DC/OS supports Container Networking Interface (CNI)-compatible virtual networking solutions, including Calico and Contrail. DC/OS also provides a native virtual networking solution called DC/OS Overlay.

DC/OS Overlay

DC/OS Overlay provides an IP per container for Mesos and Docker containers alike. DC/OS Overlay uses CNI (Container Network Interface) for the Mesos Containerizer and Docker libnetwork for the Docker Containerizer.

DC/OS Overlay allows containers launched through the Mesos Containerizer or Docker Containerizer to co-exist on the same IP network, allocating each container its own unique IP address. DC/OS Overlay offers the following advantages:

  • Both Mesos and Docker containers can communicate from within a single node and between nodes on a cluster.
  • Services can run in isolation from other traffic coming from any other virtual network or host in the cluster.
  • You don’t have to worry about potentially overlapping ports in applications, or using workarounds to avoid overlapping (e.g. using nonstandard ports for services).
  • You can generate any number of instances of a class of tasks and have them all listen on the same port so that clients don’t have to do port discovery.
  • You can run applications that require intra-cluster connectivity, like Cassandra, HDFS, and Riak.
  • You can create multiple virtual networks to isolate different portions of your organization, for instance, development, marketing, and production.

Note: Isolation guarantees among subnets depend on your firewall policies.

Architecture

Here is the DC/OS Overlay architecture:

Overview of the DC/OS Overlay architecture

DC/OS Overlay does not require an external IP address management (IPAM) solution because IP allocation is handled via the Mesos Master replicated log. DC/OS Overlay does not support external IPAMs.

The components of the DC/OS Overlay interact in the following ways:

  • Both the Mesos master and the Mesos agents run DC/OS overlay modules that communicate directly.

  • The CNI isolator is used for the Mesos containerizer. DNI is used for the Docker containerizer, shelling out to the Docker daemon.

  • For intra-node IP discovery we use an overlay orchestrator called Virtual Network Service. This operator-facing system component is responsible for programming the overlay backend using a library called lashup that implements a gossip protocol to disseminate and coordinate overlay routing information among all Mesos agents in the DC/OS cluster.

Note: Your network must adhere to the DC/OS system requirements to use DC/OS Overlay.

Limitations

  • DC/OS Overlay does not allow services to reserve IP addresses that result in ephemeral addresses for containers across multiple incarnations on the virtual network. This restriction ensures that a given client connects to the correct service.

    VIPs (virtual IP addresses) are built in to DC/OS and offer a clean way of allocating static addresses to services. If you are using DC/OS Overlay, you should use VIPs to access your services to support cached DNS requests and static IP addresses.

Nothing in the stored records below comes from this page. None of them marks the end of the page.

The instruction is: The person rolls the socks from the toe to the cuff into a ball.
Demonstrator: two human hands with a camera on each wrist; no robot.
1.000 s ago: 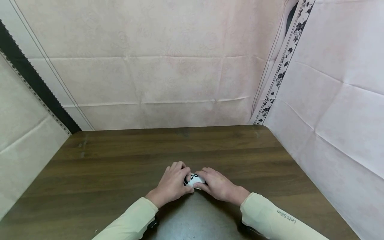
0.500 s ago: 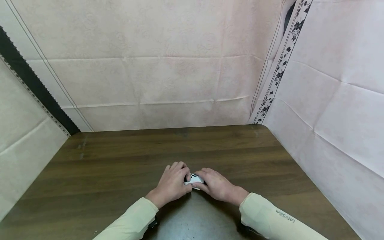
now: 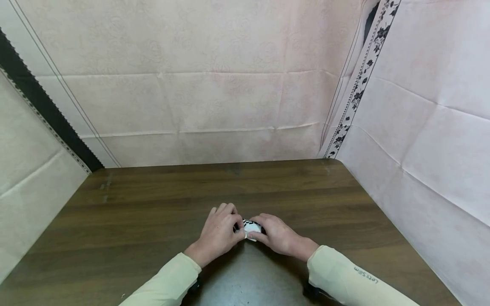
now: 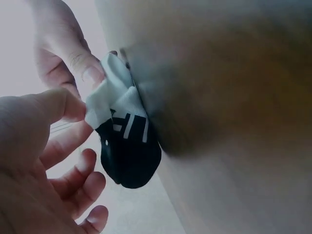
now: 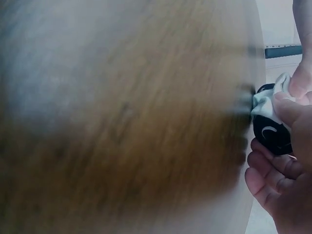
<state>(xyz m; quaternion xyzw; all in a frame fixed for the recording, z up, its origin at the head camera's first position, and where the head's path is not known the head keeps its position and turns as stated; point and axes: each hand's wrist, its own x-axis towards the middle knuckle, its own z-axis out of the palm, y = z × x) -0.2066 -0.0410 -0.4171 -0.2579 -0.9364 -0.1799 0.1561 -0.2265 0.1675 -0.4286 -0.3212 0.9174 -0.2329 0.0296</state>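
Observation:
A black and white sock (image 3: 252, 228), folded into a small bundle, sits between the two hands just above or on the table. My left hand (image 3: 219, 229) pinches its white cuff between thumb and forefinger, the other fingers loosely curled beside it. From the other side my right hand (image 3: 279, 236) holds the bundle, thumb on the white cloth and fingers around the dark part. In the left wrist view the black end of the sock (image 4: 130, 158) with white stripes shows below the cuff. The right wrist view shows bunched white fabric over a black end of the sock (image 5: 267, 135).
A brown wood-grain table (image 3: 153, 204) spreads around the hands. Pale cloth hangs (image 3: 229, 102) stand behind it and along both sides, the right one (image 3: 428, 127) close to the table's edge.
My left hand has shifted slightly up and away, its thumb pulling at the white cuff. The right hand stays nearly in place, and the sock lies a little differently between them.

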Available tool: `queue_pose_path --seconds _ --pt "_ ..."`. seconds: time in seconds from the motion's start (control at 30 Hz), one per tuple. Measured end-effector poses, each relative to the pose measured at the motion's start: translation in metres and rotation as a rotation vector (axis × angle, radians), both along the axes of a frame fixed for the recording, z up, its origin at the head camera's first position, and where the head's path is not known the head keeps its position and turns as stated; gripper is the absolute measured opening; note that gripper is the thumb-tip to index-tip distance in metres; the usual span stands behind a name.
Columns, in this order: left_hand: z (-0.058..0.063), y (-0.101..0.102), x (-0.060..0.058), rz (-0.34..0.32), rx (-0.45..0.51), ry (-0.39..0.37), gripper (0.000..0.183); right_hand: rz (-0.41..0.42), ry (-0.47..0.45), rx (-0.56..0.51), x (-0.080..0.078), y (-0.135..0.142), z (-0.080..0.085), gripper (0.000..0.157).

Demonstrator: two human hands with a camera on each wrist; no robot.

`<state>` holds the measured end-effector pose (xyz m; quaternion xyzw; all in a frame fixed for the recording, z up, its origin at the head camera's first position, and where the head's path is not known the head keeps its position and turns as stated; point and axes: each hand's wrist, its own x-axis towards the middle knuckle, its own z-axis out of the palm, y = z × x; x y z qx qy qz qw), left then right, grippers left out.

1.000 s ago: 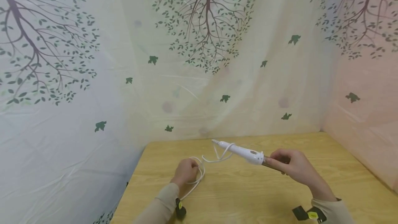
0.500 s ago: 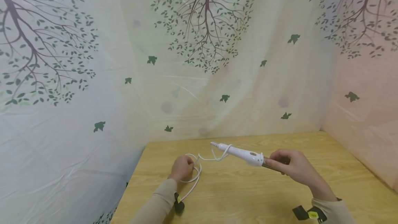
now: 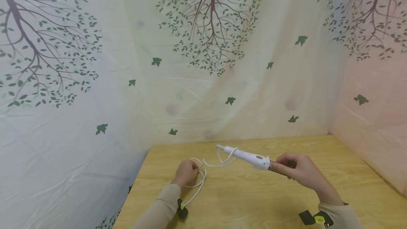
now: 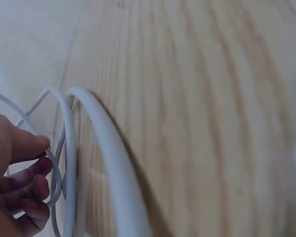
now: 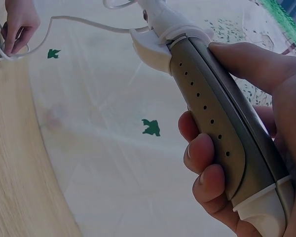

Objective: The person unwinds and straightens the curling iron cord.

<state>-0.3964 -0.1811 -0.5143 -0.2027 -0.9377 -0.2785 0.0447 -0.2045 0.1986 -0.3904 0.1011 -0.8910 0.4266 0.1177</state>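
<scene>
In the head view my right hand [image 3: 302,170] grips a hair straightener [image 3: 249,157] by its brown, slim end, and its white handle points up to the left. The right wrist view shows the fingers curled round the brown barrel [image 5: 207,103], which has a row of small holes. A white power cord [image 3: 219,165] loops once round the handle and runs left. My left hand [image 3: 187,173] pinches this cord between thumb and fingers, low over the table. Loose coils [image 4: 103,133] hang beside that hand in the left wrist view. The plug is not visible.
A wood-grain table [image 3: 235,200] lies under both hands. Behind it and at both sides hangs a pale curtain [image 3: 203,116] printed with trees and green leaves. Each wrist wears a small black strap camera [image 3: 318,218].
My left hand has shifted slightly left with the cord, and the coils moved with it. The straightener dips a little at its cord end. My right hand stays in place.
</scene>
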Motion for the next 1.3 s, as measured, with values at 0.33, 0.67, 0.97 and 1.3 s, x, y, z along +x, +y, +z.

  • The limitation on the total number of containers on DC/OS Overlay is the same value as the number of IP addresses available on the overlay subnet. However, the limitation on the number of containers on an agent depends on the subnet (which will be a subset of the overlay subnet) allocated to the agent. For a given agent subnet, half the address space is allocated to the MesosContainerizer and the other half is allocated to the DockerContainerizer.

  • In DC/OS overlay, the subnet of a virtual network is sliced into smaller subnets and these smaller subnets are allocated to agents. When an agent has exhausted its allocated address range and a service tries to launch a container on the virtual network on this agent, the container launch will fail and the service will receive a TASK_FAILED message.

    Since there is no API to report the exhaustion of addresses on an agent, it is up to the service to infer that containers cannot be launched on a virtual network due to lack of IP addresses on the agent. This limitation has a direct impact on the behavior of services, such as Marathon, that try to launch services with a specified number of instances. Due to this limitation, services such as Marathon might not be able to complete their obligation of launching a service on a virtual network if they try to launch instances of a service on an agent that has exhausted its allocated IP address range.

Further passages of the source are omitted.